My advice for a white (or any color mix-n-match) bridal party = pick a designer like Amsale, which allows you to pick a color and a fabric – then the girls pick their dresses and various necklines.
FOR THE MEN
Now that you know your gown color and your bridesmaids’ dress color – what about your groom and his buddies?
Lets say, your gown is ivory – should your groom wear a white shirt or ivory shirt? It’s the great debate of every wedding and you’re not alone.
I’m assuming you’re leaning towards matching because that’s what everyone thinks is right, but it truly depends.
Bring a swatch of your gown when you are looking for your groom’s tux or suit. Because there are so many shades to consider, you don’t want to be guessing if your dress has more of a yellow hue or pink hue.

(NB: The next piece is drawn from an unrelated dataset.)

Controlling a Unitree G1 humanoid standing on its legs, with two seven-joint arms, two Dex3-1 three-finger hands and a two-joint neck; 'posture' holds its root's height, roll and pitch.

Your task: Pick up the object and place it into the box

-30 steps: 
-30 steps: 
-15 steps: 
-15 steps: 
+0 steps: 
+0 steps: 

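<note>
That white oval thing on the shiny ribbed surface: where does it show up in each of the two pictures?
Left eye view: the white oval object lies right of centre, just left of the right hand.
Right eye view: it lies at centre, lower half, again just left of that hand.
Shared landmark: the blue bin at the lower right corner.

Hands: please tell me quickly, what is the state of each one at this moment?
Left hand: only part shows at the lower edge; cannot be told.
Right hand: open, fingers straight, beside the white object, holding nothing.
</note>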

Second, just like you did for you – know your groom’s skin tone. Pick a color that won’t wash him out or make him look an odd shade of yellow. If your groom is pale, definitely don’t dress him in stark white. If your skin tones are complete opposite, be careful not to be too far off in color. The contrast of his shirt or your dress may appear in pictures to have a yellow-dirty-hue you may not want.
If you want the clean-crisp classic white shirt, but are afraid that it will clash – have your fiancé wear a white shirt paired with an ivory vest and tie. (Best of both worlds!)
Like all traditional wedding rules, the matchy-matchy shirt and dress rule has relaxed. Focus less on matching the color and more on matching the formality. If your gown is formal, make sure your groom’s tux and shirt represents that.
The above picture (from Wedding Wire) is a bride in an ivory dress, while the groom is in a white shirt.
The picture below (from Marc Wallace) both the bride and groom are in ivory.
Not traditional at all? You can have your groom and/or groomsmen wear a colored or patterned shirt and tie. You can then avoid the ivory and white debate with your men.
If you are in a bind, ask the experts. More often than not the guys and gals at the bridal and tux shops will give you a few solutions or their opinion. (They deal with this stuff every day and no question is a stupid question!) If all else fails, get gown and shirt swatches to compare at home together. A glass of red and to-do list should get you through.